▸ **ASSIGNMENT**: Across the entries below, determine how many lines include the word "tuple". State only the resulting number.

Data entries:
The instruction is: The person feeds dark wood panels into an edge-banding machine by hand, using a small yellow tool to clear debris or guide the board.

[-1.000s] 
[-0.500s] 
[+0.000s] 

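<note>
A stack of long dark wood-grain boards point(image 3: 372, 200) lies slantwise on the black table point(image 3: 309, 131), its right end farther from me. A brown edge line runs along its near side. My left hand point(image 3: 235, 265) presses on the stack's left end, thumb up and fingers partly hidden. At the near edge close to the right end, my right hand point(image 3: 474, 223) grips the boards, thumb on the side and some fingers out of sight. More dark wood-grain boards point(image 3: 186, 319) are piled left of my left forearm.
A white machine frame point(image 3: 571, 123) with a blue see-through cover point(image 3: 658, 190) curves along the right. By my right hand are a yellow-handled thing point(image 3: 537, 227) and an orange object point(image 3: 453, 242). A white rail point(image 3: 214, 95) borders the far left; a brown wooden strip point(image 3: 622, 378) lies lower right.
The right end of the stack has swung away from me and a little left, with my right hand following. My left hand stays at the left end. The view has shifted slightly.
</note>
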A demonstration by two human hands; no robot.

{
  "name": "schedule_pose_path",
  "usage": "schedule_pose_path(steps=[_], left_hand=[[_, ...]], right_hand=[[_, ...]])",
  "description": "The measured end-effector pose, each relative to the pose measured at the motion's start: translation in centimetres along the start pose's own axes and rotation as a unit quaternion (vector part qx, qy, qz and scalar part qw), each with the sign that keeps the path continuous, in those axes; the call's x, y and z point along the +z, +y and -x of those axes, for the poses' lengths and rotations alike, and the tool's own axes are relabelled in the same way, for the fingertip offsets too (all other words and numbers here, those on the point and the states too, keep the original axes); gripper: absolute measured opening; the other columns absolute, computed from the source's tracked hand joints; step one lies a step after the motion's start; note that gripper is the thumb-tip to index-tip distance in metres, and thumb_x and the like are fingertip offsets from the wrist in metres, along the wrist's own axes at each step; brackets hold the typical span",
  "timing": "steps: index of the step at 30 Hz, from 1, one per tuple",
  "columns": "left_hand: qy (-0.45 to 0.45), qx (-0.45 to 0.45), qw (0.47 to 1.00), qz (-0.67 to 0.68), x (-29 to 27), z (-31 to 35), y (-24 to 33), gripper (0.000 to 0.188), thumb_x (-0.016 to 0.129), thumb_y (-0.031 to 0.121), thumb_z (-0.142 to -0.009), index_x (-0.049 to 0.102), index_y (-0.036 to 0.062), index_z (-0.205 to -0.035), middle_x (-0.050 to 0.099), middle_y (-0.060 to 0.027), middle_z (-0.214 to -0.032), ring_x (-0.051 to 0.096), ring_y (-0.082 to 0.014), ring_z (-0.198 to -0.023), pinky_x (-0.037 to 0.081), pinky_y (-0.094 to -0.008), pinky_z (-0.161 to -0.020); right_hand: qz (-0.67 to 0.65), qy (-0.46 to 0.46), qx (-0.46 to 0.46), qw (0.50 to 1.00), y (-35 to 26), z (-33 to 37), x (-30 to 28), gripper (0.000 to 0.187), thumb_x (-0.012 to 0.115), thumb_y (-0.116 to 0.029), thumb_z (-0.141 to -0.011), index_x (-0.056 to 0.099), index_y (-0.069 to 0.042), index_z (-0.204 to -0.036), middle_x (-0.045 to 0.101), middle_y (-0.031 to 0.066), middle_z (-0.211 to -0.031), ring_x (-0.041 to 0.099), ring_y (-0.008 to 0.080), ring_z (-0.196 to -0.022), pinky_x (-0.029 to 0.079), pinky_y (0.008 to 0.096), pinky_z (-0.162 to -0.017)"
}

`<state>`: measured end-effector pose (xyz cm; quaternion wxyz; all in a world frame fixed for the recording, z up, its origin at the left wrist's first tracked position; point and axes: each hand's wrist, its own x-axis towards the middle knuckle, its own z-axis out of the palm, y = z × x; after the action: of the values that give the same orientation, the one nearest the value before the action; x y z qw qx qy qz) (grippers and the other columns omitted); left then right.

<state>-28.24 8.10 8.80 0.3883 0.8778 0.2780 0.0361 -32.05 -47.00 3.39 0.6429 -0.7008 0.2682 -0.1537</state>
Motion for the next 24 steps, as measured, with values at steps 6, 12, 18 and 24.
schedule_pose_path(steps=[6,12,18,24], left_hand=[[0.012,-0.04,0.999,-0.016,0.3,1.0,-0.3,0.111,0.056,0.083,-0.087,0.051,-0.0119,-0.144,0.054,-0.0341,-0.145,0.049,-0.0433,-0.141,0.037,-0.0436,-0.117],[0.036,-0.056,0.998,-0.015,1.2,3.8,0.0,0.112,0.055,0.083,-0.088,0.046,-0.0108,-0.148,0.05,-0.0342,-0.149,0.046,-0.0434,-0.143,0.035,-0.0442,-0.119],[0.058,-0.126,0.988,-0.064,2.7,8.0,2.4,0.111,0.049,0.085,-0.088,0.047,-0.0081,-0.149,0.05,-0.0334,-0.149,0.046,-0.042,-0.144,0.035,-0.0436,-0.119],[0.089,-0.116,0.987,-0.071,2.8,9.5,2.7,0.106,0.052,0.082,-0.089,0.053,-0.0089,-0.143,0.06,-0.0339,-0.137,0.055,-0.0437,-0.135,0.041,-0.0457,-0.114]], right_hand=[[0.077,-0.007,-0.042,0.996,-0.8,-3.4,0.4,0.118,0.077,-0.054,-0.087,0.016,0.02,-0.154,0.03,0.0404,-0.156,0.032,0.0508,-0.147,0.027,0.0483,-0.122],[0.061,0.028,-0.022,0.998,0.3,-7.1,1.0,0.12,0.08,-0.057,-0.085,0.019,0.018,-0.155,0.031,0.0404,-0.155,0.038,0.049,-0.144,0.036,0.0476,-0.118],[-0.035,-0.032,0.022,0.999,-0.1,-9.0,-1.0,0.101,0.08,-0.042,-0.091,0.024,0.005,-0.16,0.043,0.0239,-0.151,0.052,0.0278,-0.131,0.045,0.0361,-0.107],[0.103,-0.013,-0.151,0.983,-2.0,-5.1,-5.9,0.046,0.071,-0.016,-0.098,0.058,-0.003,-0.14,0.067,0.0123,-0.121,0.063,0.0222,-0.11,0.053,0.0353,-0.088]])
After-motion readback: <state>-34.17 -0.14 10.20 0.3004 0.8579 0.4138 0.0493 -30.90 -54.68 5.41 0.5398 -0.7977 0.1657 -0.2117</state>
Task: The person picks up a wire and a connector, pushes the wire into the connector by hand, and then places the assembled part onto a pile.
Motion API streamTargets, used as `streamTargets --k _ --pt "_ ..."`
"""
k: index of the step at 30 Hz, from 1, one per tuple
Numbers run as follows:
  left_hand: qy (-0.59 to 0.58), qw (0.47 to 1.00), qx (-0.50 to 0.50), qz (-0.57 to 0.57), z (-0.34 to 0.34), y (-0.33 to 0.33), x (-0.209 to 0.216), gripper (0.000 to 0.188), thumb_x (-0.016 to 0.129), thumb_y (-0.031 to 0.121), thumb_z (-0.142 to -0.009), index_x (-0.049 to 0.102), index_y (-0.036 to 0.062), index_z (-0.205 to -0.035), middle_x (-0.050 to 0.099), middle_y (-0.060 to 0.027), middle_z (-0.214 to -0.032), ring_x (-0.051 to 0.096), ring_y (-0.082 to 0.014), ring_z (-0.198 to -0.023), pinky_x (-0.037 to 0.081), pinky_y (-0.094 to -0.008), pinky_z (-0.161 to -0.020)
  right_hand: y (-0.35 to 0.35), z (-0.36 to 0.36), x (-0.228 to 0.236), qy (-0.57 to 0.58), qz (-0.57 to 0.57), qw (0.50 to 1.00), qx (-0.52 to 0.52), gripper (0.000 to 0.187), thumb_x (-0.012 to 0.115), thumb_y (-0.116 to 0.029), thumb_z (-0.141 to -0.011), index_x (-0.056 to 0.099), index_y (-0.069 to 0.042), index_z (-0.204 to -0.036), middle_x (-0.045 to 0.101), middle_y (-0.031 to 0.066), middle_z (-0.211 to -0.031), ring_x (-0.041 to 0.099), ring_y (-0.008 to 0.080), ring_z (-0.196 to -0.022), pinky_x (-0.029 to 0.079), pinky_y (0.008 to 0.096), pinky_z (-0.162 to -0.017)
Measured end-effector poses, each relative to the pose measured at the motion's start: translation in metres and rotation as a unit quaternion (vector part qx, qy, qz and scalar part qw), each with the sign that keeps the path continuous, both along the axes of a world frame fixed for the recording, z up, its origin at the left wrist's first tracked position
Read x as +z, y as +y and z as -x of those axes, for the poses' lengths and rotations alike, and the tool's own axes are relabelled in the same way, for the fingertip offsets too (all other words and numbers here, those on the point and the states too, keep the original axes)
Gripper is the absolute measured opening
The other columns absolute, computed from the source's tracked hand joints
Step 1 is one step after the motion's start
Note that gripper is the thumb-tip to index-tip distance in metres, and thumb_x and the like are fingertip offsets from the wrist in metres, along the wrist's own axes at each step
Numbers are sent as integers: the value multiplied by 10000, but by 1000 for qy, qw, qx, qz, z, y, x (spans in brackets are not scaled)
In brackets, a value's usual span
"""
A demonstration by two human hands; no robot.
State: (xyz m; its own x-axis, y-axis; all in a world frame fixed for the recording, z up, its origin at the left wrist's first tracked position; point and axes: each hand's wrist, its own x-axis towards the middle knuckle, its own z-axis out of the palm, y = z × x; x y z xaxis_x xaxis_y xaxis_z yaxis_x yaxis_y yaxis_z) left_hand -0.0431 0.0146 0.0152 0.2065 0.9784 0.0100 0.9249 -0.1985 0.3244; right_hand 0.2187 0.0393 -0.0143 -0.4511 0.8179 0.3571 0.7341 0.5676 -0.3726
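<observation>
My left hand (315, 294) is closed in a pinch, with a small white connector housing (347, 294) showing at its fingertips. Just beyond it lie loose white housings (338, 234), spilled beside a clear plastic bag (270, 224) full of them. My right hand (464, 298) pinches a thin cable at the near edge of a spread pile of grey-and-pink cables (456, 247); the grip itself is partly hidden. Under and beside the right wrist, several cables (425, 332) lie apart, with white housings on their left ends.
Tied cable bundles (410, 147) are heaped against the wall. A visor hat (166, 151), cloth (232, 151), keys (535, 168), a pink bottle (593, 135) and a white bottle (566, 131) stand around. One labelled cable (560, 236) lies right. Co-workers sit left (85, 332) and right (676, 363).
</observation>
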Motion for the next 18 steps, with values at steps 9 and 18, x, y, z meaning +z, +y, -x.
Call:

▸ **SOLUTION**: 2